Re: [mirrorbrain] Authenticating downloads?

From: Peter Pöml <peter_at_poeml.de> Date: Wed, 3 Nov 2010 14:27:49 +0100 · This archive was generated by hypermail 2.3.0 : Sun Nov 07 2010 - 18:47:06 GMT

Hi Oliver,

On Wed, Nov 03, 2010 at 11:21:31 +0000, Oliver Beattie wrote:
> Wow, thanks so much for your detailed reply… I certainly didn't expect
> anyone to put in as much effort as this — you're amazing! :)

You are welcome -- it is always nice to see MirrorBrain being considered
in a new scenario. Typically, I learn something new, and sometimes
MirrorBrain becomes more versatile. Thankfully, you provided enough info
to make some educated guess and reply in a meaningful way :-)

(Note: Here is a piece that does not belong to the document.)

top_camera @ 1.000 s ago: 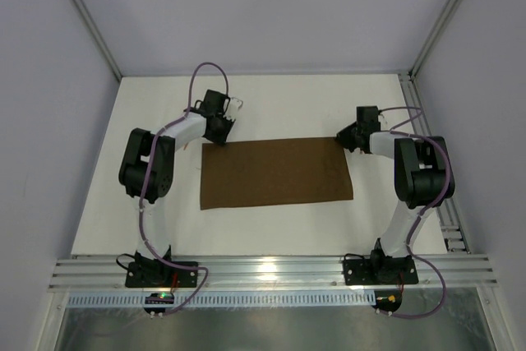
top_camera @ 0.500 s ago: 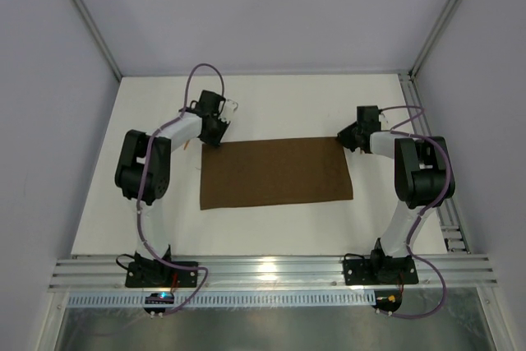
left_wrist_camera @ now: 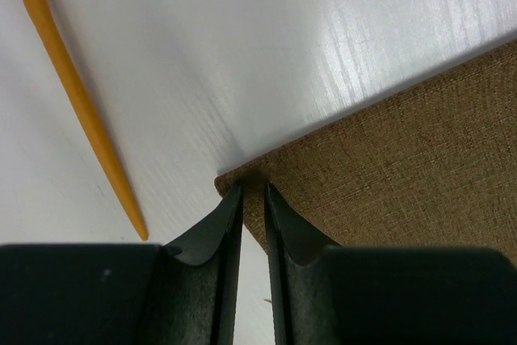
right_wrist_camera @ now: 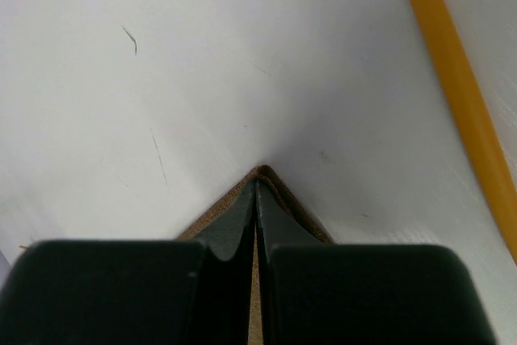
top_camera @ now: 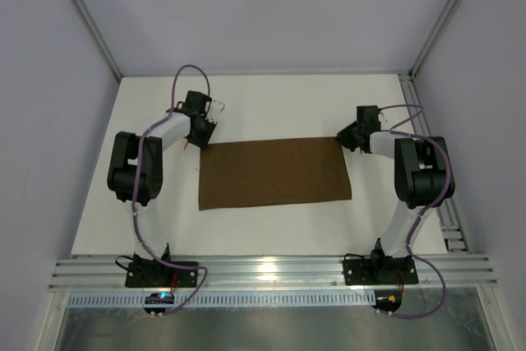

> Actually, the current setup is all the files are served from one machine,
> where it Basic auth's the users against an LDAP database (which is only
> accessible at this one site). It's currently saturating a 1gbps second link,
> and requests are timing out all the time. It's distributing rather large
> files (many gb) so we obviously need to move to something more scalable, and
> this seems like just the ticket. The users are distributed all across the
> world, but usually in big offices where there will be a large number of
> people downloading, so it seems logical to use something like mod_asn + MB
> that can take advantage of that if we setup local mirrors on their networks.

The ability of assigning requests to local mirrors (with mod_asn) would
be particularly interesting to you then, indeed.

> I know it's not really relevant, but probably interesting anyway… we were
> rather hoping that the mirrors wouldn't have to communicate with a central
> database, so I figured the easiest way to do it would just be to put an
> expiration timestamp in the URL of ~10 secs or so, and also a signature
> generated with a private key. The mirrors would just need to calculate the
> signature themselves with the key, check the signatures match and the
> expiration hasn't passed, and serve the file. Any failure would just result
> in a 403. 10 lines of Python/Perl/PHP/Shell should do it, I'd think… the
> simpler the better :)

Good idea. 

If you come up with a good solution for checking the timestamp for
deployment on the mirrors, it would be cool to add the timestamp
generation directly in MirrorBrain. If this is independant of user
authentication and/or a specific user database (I think it would be),
that could be an interesting feature also for other deployments. 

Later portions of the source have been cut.